Moderniser l'institution
Une assemblée générale se tiendra donc après la cérémonie du 28 février pour élire cette nouvelle direction et préparer les modifications des statuts fondateurs, sous l'égide du Centre national du cinéma (CNC). Concrétement il s'agira de moderniser une institution jugée par beaucoup dépassée, avec une trop faible représentation des femmes notamment.
Marc du Pontavice, producteur de J'ai perdu mon corps, film en lice dans trois catégories aux César fait des propositions concrètes en ce sens : "instaurer un système plus démocratique qui procède plus par un système d'élections, que l'ensemble de la profession soit représentée au conseil d'administration. Il prone par ailleurs une limitation dans le nombre de mandats et la communication des comptes, car l'opacité génère de la suspicion et du fantasme".
Plus de diversité
Pour Arianne Ascaride "Il faut repenser la parité. Il faut repenser la diversité.
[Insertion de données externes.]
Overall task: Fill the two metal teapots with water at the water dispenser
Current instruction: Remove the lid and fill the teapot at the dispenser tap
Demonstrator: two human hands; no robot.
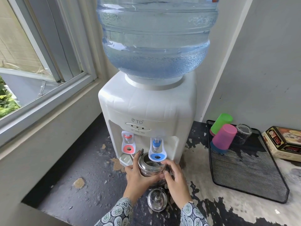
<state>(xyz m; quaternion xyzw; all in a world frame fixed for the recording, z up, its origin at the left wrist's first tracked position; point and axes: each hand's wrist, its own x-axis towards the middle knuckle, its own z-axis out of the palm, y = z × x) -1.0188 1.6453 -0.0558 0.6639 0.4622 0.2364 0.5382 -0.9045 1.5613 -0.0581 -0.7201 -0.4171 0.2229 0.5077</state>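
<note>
Teapot (150, 167) sitting upright, lid off, on the desk (91, 180) directly under the blue tap (157, 150). Left hand (138, 176) wrapping its left side, right hand (174, 178) curling round the right; both equally near. Lid (157, 199) lying just behind. Desk paint peeling; mesh tray (244, 173) occupying the right.

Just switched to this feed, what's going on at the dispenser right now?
A person holds an open metal teapot with both hands under the blue tap of the water dispenser. The left hand wraps its left side, the right hand its right, fingertips near the blue lever. A second lidded teapot sits on the counter between the wrists. Whether water is flowing cannot be told. The red tap is untouched.
</note>
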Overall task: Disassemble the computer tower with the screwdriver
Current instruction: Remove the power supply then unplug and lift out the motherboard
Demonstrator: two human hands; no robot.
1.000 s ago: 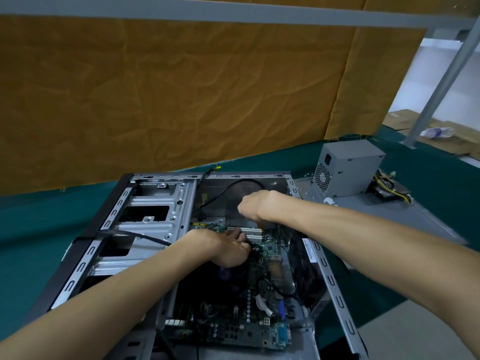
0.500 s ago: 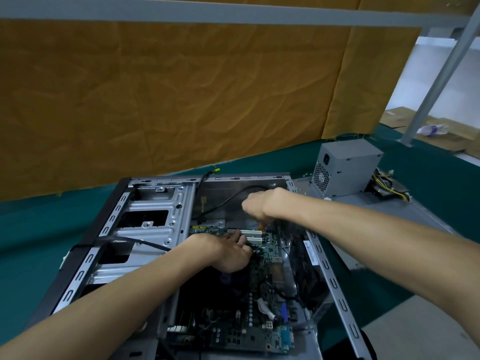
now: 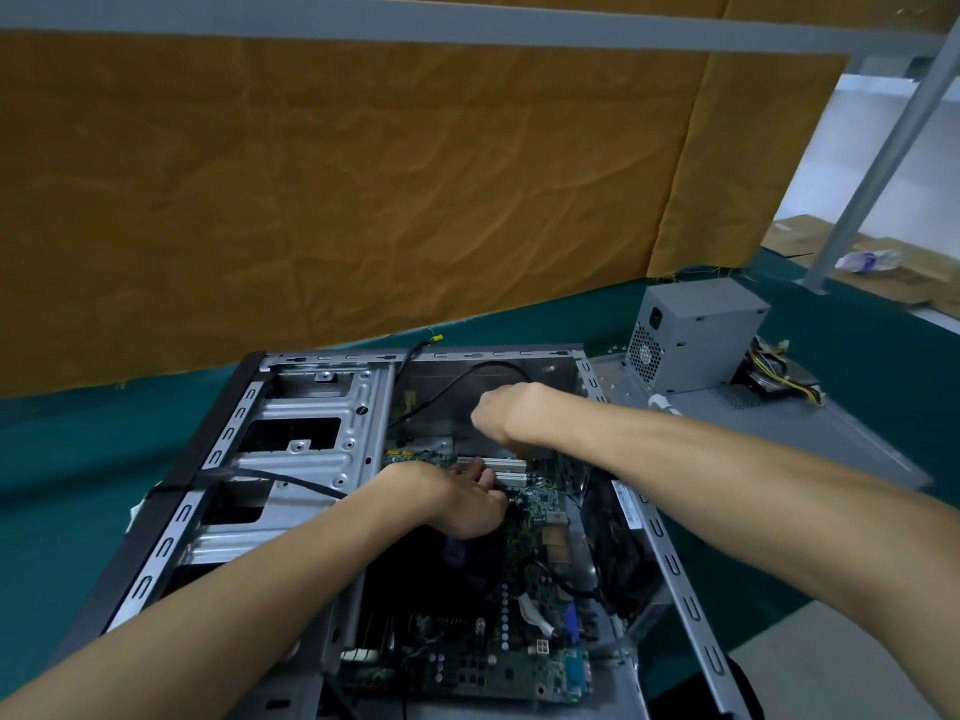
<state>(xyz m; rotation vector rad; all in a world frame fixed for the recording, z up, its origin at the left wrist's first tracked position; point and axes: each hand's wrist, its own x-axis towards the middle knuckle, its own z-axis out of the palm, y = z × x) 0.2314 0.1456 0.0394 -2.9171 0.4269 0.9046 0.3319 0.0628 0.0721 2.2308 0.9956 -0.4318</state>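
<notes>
Right hand (image 3: 501, 410) is fisted, presumably round a hidden screwdriver; left hand (image 3: 457, 498), fingers loosely curled, rests on the green motherboard (image 3: 540, 506). Keep the driver vertical, push firmly.

Both bare forearms reach forward and converge, the left hand (image 3: 457, 498) lying lower with its wrist bent, palm turned up and fingers loosely curled, while the right hand (image 3: 501, 410) sits just beyond it, fisted, knuckles angled downward, wrist flexed.
</notes>
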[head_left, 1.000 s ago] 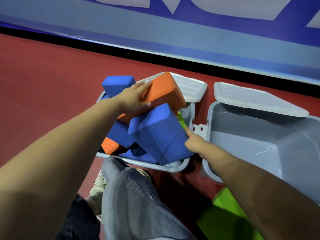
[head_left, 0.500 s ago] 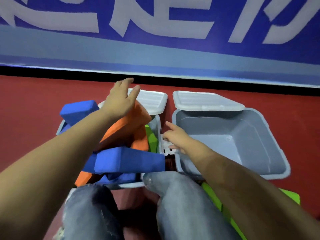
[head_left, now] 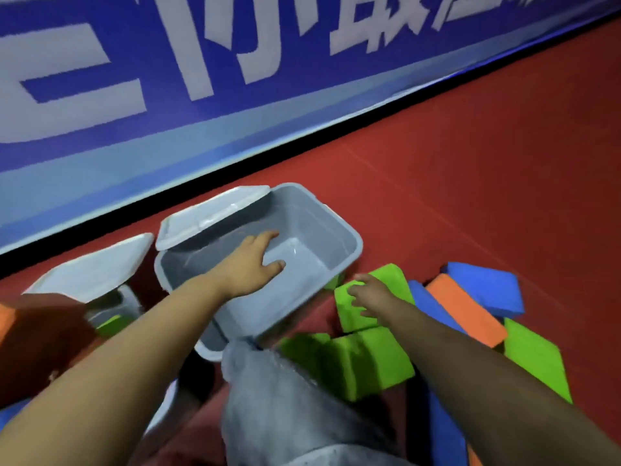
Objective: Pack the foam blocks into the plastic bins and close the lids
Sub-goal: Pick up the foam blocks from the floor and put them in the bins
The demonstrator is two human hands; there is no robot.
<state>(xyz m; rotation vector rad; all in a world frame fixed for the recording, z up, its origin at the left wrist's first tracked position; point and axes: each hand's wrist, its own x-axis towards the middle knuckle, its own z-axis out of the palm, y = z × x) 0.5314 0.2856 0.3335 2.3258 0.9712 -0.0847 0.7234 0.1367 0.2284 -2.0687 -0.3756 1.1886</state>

Et l'Académie des César ne peut pas être un club de bridge un peu fermé, où au bout du compte on est hermétiques à ce qui est en train de se passer à l'intérieur de la société et donc à l'intérieur du cinéma". Et la comédienne de suggérer de "tout remettre plat. C’est une situation étrange de ne pas prendre en compte l’évolution du cinéma français : les jeunes réalisateurs, les réalisatrices… Il n’y a pas de représentation au sens large. Est-ce que ça vient des votants, de la manière dont on vote, de qui peut voter ? Il faut se poser toutes ces questions."
Plus de transparence
L’actrice Marina Foïs, l'une des 400 personnalités signataires de la tribune publiée dans Le Monde du lundi 10 février se félicitait vendredi des changements à venir : "Cela va être l'occasion de réécrire ces statuts qui semblent complétement obsolètes... Notre demande est imparable, parce que ce que l'on attend, c'est plus de démocratie, de transparence, de mixité et la parité, c'est des demandes auxquelles il est largement temps de répondre."
"Une transparence totale" de la part de l’Académie, c'est aussi l'attente de Marc du Pontavice. "Notre société n'accepte plus l'opacité, poursuit le producteur. Comme l'organisation est contestée dans ses méthodes, en particulier le principe de cooptation, je pense que cette réaction est très saine, très bonne et très encourageante. Pour lui, cela "montre que notre société est capable de forcer les institutions à la réforme quand elles ne répondent pas aux vœux de la société."
Soulagement dans le monde du cinéma
"Pour une fois, je suis d'accord avec Franck Riester", a réagi sur Twitter le producteur Saïd Ben Saïd (Elle, Synonymes), qui s'était montré très virulent ces derniers jours, affirmant que "le système de gouvernance des César" apparaissait "comme un effroyable scandale".
"C'est la fin d'une dictature", a affirmé de son côté Pascal Rogard, directeur général de la SACD (Société des auteurs et compositeurs dramatiques), qui n'a pas hésité à fustiger le "régime paraguayen" d'Alain Terzian, le président de l'Académie très critiqué par le 7e Art. Pour le dirigeant de la SACD, "ce comité de direction était complètement déconnecté du cinéma d'aujourd'hui". "Il faut remettre les choses d'aplomb" et "remettre du sang neuf" pour que chacun puisse "se sentir utilement représenté", a-t-il ajouté, estimant que cela pourrait se faire "d'ici l'été".
Pour la directrice de la photographie Caroline Champetier, membre du conseil d'administration, démissionner était également "la moindre des choses que nous puissions faire pour prendre conscience de ce qui se passe et d'un vent nouveau qui doit souffler sur le cinéma". Mais pour elle, au-delà des César, cette crise symbolise aussi "la fin des noces entre le cinéma et la télévision", en "posant la question du financement du cinéma depuis 30 ans par les chaînes de télévision". "M. Terzian était l'emblème de ça", à travers ses liens étroits avec Canal+, producteur et diffuseur de la cérémonie et grand argentier du cinéma français, estime-t-elle. "On est arrivés au bout".